How to harmonise technology, consumerism and environment

P V Narasimha Rao on globalisation Part I: The way to globalisation

Socially-conscious thinkers from all over the world, at all times, as well as far-sighted institutions, have forced us all, particularly in recent years, to reconsider the goals of development.

The most recent irresistible force that has hit every eye everywhere has brought home the responsibility to preserve the environment and the finite resources of this planet. Nevertheless, the original sin endures, namely, of consumerising happiness, which translates, in plain terms, as equating the quantum of happiness with the quantum of consumption.

Professor Galbraith and several others have written of the wisdom and need to perceive the difference between luxury and necessity, a topic that was considered elementary in our economic text books long ago.

It seems to have been practically given up in recent years and everything is seen as necessity today -- or caused to be seen so. I am inclined to think that the Indian housewife, at least until very recently and even now in many cases, is the best judge of this very real distinction.

Disquieting revelation about iron ore deposits

send this business special feature to a friend Environment cannot any longer be dismissed as a fad of some leaders or a mere platform for some political parties. A few years ago, for instance, I read in an authentic document of our Planning Commission the disquieting revelation that India's high-grade iron ore deposits would get exhausted in about forty-five years.

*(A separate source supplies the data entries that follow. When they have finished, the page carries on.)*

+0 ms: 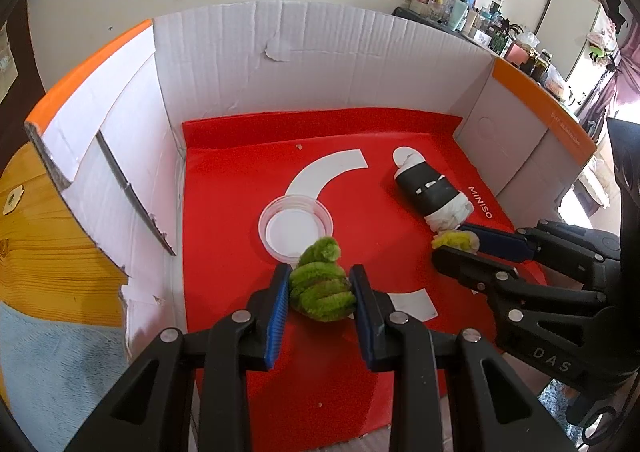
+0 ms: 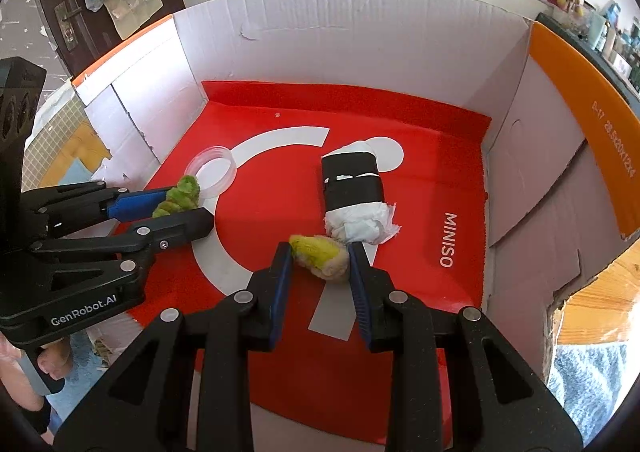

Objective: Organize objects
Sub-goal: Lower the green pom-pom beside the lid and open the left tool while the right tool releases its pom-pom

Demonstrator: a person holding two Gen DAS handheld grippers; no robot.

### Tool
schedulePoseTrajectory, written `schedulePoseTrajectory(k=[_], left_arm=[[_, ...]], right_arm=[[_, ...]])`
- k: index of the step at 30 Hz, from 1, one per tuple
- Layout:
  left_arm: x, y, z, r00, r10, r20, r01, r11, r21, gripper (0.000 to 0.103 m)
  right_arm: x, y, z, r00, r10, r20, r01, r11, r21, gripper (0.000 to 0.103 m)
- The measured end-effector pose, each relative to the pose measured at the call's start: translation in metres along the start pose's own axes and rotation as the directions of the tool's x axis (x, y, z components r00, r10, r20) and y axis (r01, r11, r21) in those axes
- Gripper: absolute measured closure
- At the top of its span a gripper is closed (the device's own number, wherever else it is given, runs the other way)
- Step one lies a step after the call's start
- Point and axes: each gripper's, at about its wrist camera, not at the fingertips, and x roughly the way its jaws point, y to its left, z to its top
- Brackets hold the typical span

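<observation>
Firmly clamped: left gripper (image 1: pixel 322 292) on the green fuzzy piece (image 1: pixel 322 286), right gripper (image 2: pixel 318 262) on the yellow fuzzy piece (image 2: pixel 320 254), both low over the red sheet (image 1: pixel 248 211) inside the cardboard box (image 1: pixel 320 51). Just behind the green piece, touching it or nearly so, a clear round lid (image 1: pixel 295 228); right against the yellow piece, a white bundle with black tape (image 2: pixel 354 191), lying flat.

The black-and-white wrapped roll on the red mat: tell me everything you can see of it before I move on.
The wrapped roll is a stubby cylinder of crumpled white paper or tissue, bound round its middle with wide black tape bands that leave thin white gaps. It lies on its side on the red mat, partly over a white printed circle. Its ragged near end sits right by the yellow fuzzy piece in the right gripper; contact is unclear. Neither gripper holds it.
</observation>
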Motion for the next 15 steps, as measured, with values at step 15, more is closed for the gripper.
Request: schedulePoseTrajectory(k=[15], left_arm=[[-0.0032, -0.0007, 0.0007, 1.0, -0.007, 0.005, 0.007, 1.0, 0.015, 0.059]], right_arm=[[-0.0029, 0.0024, -0.0037, 1.0, 0.028, 0.01, -0.028, 1.0, 0.003, 0.06]])
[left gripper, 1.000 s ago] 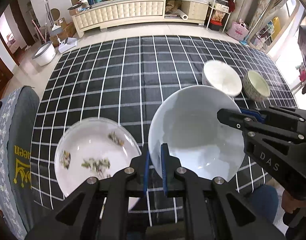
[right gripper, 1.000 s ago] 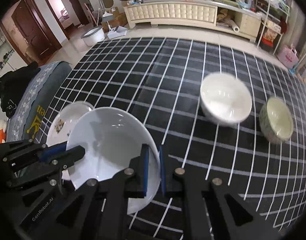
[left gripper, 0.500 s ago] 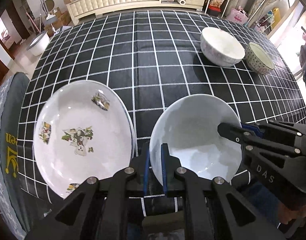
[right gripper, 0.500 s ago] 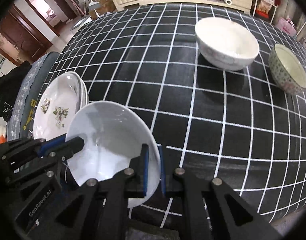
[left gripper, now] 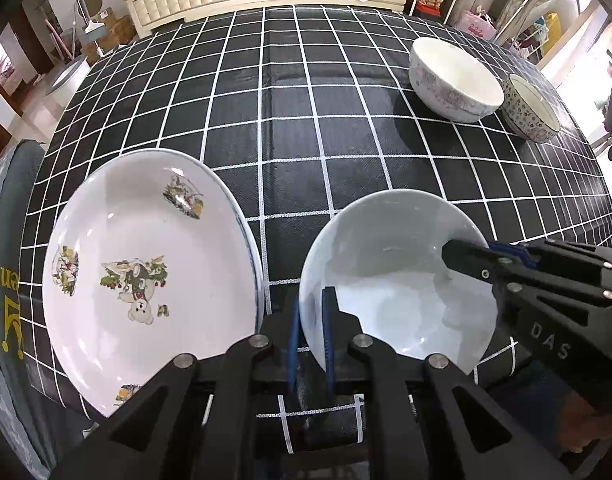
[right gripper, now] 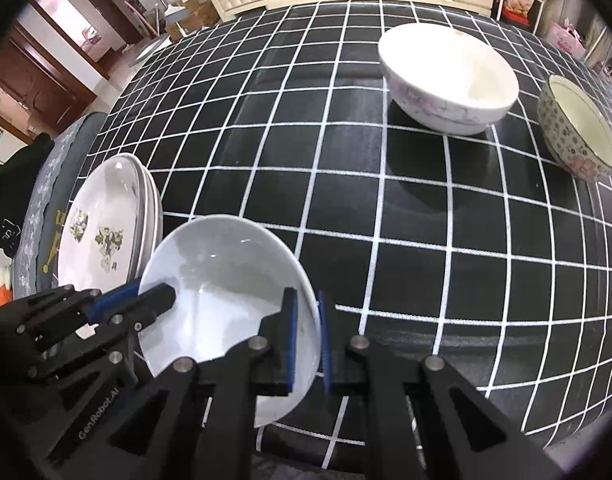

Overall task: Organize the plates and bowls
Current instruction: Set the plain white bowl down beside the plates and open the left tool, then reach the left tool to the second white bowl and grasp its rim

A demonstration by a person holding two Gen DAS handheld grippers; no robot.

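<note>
Both of our grippers, left and right, pinch opposite rims of the plain dish at the near table edge, plates stacked left, two bowls far right.

Left claw, right claw: black angular frames, blue pads, silver screws, white lettering.

Black white-grid tablecloth carries plate stack, white bowl, patterned bowl, possibly touching.
</note>
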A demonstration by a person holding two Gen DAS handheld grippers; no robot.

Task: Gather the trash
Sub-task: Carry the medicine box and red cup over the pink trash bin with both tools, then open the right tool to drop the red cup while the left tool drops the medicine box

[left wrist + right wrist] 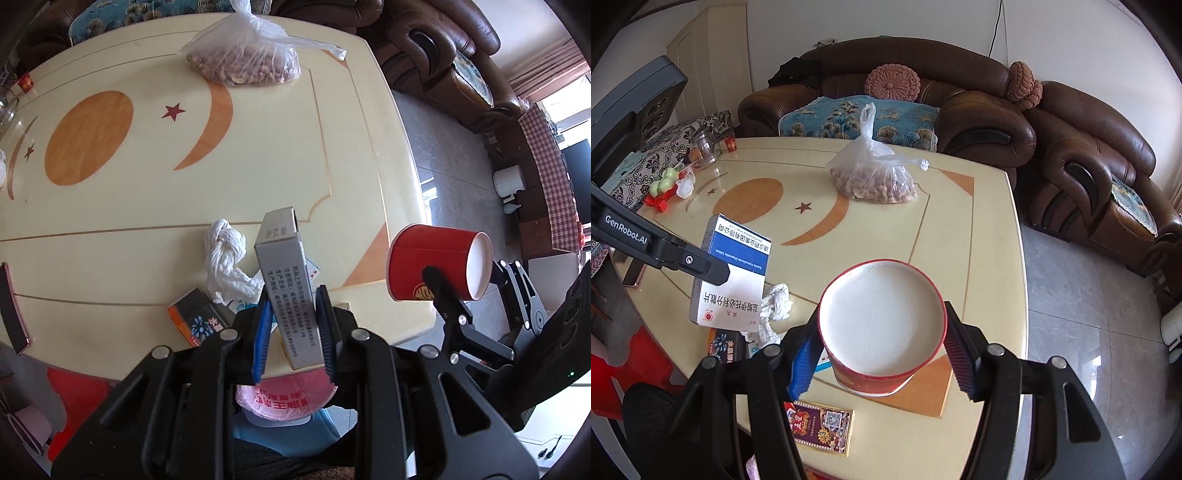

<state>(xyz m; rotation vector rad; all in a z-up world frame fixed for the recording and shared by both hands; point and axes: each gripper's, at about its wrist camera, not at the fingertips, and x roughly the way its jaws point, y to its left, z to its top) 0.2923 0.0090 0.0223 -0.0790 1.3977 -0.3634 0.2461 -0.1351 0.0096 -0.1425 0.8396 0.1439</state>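
Cream table [258,155] with orange moon and star inlay under the left wrist camera, bag of nuts [245,61] at the far edge, crumpled tissue [225,258] and small dark box [195,317] near the front; left gripper [293,332] clamped narrow on a grey medicine box [284,284] raised over them, red paper cup [439,262] off to the right in the other claw. Same table [979,258] before brown sofas [960,110] from the right wrist camera, right gripper [882,354] pinching the cup [882,325] at both sides, mouth toward the lens, above the near corner, medicine box [735,273] aloft at left, card [822,424] flat below.
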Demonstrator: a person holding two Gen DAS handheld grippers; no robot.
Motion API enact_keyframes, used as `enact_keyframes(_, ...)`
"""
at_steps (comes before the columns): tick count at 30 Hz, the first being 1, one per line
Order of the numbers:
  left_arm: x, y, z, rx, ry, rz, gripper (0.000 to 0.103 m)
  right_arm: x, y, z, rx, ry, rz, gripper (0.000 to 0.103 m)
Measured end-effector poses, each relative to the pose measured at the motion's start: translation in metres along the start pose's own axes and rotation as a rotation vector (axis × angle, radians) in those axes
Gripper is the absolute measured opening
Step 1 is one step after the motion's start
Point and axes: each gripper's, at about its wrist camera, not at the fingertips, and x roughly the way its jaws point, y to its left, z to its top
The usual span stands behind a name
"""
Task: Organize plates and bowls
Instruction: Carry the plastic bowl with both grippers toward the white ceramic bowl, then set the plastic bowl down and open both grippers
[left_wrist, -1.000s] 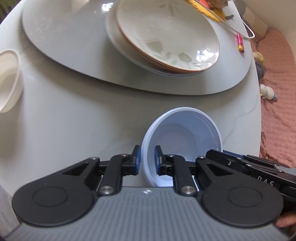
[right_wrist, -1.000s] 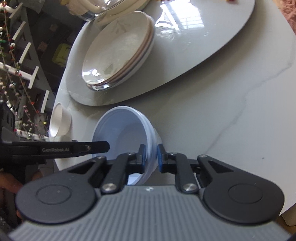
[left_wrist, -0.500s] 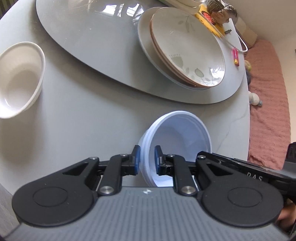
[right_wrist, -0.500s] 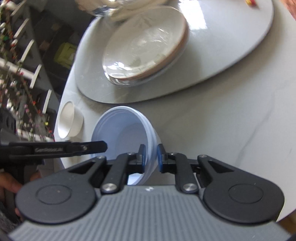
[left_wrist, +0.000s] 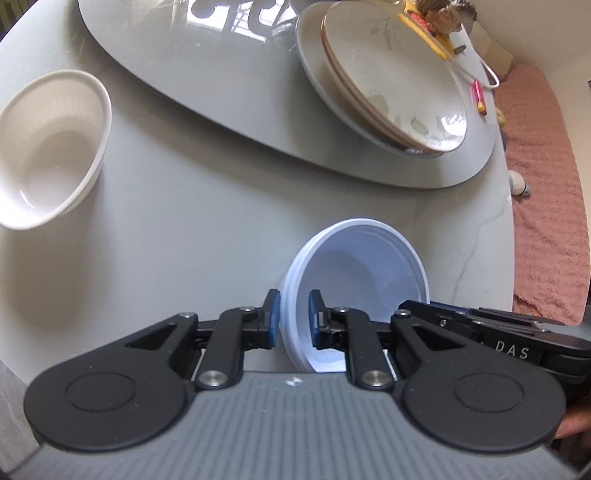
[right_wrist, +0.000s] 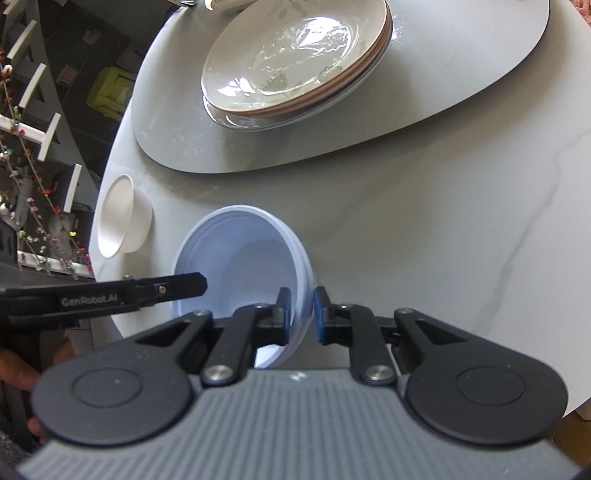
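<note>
**Carrying the blue bowl stack, both grippers on the rim**

Holding the blue bowl stack (left_wrist: 354, 291) between them, both tools are clamped on opposite sides of its rim; L gripper (left_wrist: 294, 314) has jaws nearly closed w/ the rim wall pinched between the blue pads; R gripper (right_wrist: 301, 312) same, narrow gap filled by the rim. The stack looks like two or three nested bowls judging by the stepped edges; exact count unclear. It seems lifted off the table (left_wrist: 207, 221), though contact w/ the top can't be ruled out from these views.

Key relation: the white bowl (left_wrist: 51, 147) sits to the left of the stack, near the table edge, mouth up; the L gripper is the nearer one to it. In the R wrist view it shows as the white bowl (right_wrist: 122, 218), just beyond and left of the blue rim, apart from it. The plate stack (left_wrist: 391, 85) sits farther off on the grey mat (left_wrist: 207, 74), ahead and to the right in the L wrist view.

Judgement: if bowls are to be grouped, the carry goes leftward toward the white bowl; stack mouth faces up-forward, so it needs levelling before nesting or setting down; w/ two grips on one rim, uneven motion could twist or separate the nested bowls.
</note>
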Motion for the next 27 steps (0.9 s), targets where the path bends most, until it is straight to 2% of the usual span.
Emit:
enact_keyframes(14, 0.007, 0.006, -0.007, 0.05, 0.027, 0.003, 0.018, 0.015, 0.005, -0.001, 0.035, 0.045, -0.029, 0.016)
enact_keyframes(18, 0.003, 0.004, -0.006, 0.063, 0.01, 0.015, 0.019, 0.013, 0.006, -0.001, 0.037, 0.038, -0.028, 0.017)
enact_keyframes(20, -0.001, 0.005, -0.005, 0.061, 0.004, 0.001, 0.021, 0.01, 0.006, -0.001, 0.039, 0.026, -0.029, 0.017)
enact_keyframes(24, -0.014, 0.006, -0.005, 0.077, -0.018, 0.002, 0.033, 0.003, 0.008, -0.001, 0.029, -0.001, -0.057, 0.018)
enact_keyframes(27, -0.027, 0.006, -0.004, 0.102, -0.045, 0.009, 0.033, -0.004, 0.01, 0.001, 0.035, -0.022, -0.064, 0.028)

The story of oil deposits in some countries where that seems to be the only commodity that sustains the people there, is now well-known. These are indeed facts that need mature thinking. So is the fact that it is only this wasteful and harmful mode of industrialisation of the past two centuries or so, which still elicits admiration and generates national power, making the past achievement of the developed nations, the future goal of the developing ones. As a result, no developing country is proceeding on a path different from the profligate one on which the developed countries have travelled earlier and perhaps doing serious rethinking now.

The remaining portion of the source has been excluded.